Few would argue with Coach Luke Walton when he noted publicly that the two young Lakers lacked the proper passion in a blowout loss Sunday in Minnesota. He added fairly strong words such as fire and fight, the lack of either painfully obvious that night from the former No. 2 picks.

Ball was scoreless against the Timberwolves, missing all four of his shots in a regression game. Ingram completed a string of three inefficient outings, failing to hit 39% shooting in any of them while trying to assume the Lakers' lead role without an injured LeBron James.

What could Ball and Ingram do after Walton prodded them while talking to reporters? They talked to each other on the phone later that night. Part of the discussion centered on coming out strong to start Monday's game in Dallas.

So they did.

Ball rediscovered his aggressiveness with six shots in the first quarter against the Mavericks. He was efficient throughout the night, making four of eight from three-point range.

“If we don't come out ready to play, the whole team's going to feed off that,” he said after scoring 21 points in the Lakers' 107-97 victory over the Mavericks.

For Ingram, it was more important to close with a flurry. He'd actually been hurting the Lakers down the stretch in recent games.

He didn't play in the fourth quarter of the lopsided loss to Minnesota but in two games prior to that, his fourth-quarter numbers were uninspiring: two for 12 shooting and one lonely assist in almost 20 minutes. He'd been attacking the basket with reckless abandon, an admirable quality unless defenses were closing in on your drives (and neglecting the passing lanes) because they know you're going to A) shoot or B) shoot.

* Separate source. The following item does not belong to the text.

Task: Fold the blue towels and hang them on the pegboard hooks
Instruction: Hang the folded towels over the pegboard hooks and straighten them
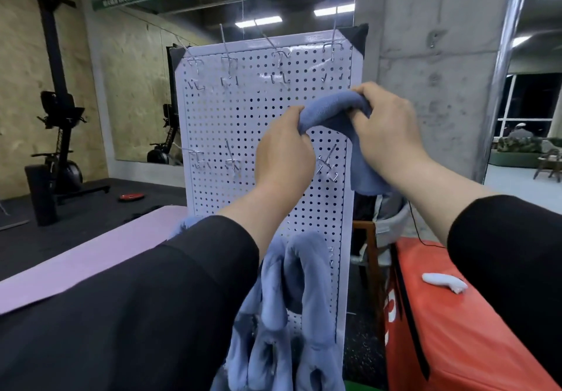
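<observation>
Both hands, the left hand point(284, 144) and the right hand point(386, 123), grip the folded blue towel point(331, 106) bunched before the pegboard point(213, 117), probably for the hook point(327, 162) at 6 o'clock.

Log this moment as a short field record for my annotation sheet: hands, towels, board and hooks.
left hand: grips one end of the held towel
right hand: grips its other end
held towel: blue, bunched between both hands in front of the pegboard, one part hanging down at the right
pegboard: white, upright
hooks: metal, all visible ones bare
other towels: blue, hanging below the left forearm
</observation>
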`<state>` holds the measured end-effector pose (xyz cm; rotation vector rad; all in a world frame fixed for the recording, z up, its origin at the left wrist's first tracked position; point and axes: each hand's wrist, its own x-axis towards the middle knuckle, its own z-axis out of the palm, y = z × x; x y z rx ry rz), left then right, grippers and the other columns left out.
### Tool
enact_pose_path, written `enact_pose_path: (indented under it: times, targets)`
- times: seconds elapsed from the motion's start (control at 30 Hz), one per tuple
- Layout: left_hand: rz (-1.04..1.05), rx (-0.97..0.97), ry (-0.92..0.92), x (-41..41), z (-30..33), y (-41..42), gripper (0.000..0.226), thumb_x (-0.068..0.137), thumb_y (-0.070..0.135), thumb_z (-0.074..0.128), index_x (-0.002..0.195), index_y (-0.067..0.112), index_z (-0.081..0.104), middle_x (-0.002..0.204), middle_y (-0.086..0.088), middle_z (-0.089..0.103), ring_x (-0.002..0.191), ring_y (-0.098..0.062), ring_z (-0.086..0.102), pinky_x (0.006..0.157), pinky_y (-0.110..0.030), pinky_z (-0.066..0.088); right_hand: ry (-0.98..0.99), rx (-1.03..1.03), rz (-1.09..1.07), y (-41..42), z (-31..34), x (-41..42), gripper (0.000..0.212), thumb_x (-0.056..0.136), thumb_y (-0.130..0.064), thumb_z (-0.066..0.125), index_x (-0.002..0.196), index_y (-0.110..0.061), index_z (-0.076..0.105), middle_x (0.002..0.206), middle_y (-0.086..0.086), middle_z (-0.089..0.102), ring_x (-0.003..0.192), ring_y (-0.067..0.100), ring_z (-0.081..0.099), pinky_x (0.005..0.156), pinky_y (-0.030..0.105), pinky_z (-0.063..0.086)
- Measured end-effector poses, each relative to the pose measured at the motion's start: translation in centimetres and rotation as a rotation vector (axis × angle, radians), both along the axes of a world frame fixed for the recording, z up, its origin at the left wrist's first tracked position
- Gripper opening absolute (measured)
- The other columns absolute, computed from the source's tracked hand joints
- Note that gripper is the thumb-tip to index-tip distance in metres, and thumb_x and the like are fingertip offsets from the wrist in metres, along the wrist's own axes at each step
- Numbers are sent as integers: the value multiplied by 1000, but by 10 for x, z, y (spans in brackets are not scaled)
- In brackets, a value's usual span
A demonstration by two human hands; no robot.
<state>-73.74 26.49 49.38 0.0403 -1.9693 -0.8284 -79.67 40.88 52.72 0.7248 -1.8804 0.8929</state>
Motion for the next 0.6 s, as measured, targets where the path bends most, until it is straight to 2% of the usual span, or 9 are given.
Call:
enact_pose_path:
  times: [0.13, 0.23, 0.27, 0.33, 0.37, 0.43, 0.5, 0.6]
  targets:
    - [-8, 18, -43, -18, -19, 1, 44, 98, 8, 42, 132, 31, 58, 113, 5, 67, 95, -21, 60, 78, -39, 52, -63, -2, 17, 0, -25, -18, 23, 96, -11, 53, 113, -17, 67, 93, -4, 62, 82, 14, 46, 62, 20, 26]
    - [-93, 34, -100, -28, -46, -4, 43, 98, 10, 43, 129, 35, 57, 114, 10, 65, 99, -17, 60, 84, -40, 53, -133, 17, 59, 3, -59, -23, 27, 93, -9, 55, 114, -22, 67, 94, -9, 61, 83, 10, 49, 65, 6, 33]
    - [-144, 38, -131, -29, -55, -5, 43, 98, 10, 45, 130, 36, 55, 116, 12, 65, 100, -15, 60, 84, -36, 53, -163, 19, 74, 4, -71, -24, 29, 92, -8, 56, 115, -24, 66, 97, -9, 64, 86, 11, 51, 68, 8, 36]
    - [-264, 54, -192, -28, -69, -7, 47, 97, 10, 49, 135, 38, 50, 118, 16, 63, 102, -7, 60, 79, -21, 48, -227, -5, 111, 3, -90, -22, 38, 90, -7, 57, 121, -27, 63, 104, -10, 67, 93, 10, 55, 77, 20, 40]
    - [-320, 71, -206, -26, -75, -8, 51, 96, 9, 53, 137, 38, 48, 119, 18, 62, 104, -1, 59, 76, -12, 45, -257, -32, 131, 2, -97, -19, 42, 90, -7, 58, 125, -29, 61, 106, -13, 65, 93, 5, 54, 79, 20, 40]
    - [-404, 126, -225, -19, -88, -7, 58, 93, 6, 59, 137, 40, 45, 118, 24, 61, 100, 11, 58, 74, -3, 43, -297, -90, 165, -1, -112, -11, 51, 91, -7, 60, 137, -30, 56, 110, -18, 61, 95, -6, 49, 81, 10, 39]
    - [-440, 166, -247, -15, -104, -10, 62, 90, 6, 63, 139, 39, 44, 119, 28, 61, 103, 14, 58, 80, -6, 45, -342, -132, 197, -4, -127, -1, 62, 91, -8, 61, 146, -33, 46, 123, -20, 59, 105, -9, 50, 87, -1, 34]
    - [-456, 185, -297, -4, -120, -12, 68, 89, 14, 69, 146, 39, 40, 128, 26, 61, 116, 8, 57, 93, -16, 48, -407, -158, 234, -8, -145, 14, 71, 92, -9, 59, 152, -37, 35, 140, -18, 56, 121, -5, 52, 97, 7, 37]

Fast forward to Monday with fewer than three minutes left against Dallas. Ingram drove the lane and passed the ball to JaVale McGee for an easy dunk.

This was new because he'd been so reluctant recently to involve teammates.

Then he did it again a minute later: Drove the lane, dropped off a pass to McGee, easy dunk for the veteran center.

Assists aside, Ingram finished with a season-high 29 points as the Lakers easily erased a 15-point halftime deficit. Nobody was more satisfied than Ingram and Ball.

They took the time to hammer out a plan on the phone. Then they executed it. A good night for both of them. A good night for the Lakers.

“It's why I put so much responsibility on them,” Walton said. “I believe that they're capable of doing it.”

Big date

Friday will be the most important day this week for the Lakers. It has little to do with a road game at Utah.

It's when the Lakers are expected to give an injury update on James.

He's missed seven games because of a strained left groin, the Lakers stumbling to a 2-5 mark without him.

Granted, they've also missed Rajon Rondo, out at least another two weeks because of a torn hand ligament, and Kyle Kuzma, who returned Monday after missing two games because of a bruised back.

They showed life against Dallas but have lacked constant ball movement without James and someone to officially call their closer. He is, after all, LeBron James.

A road win in Utah would be nothing to complain about. A positive report on James would make Friday even better for the Lakers.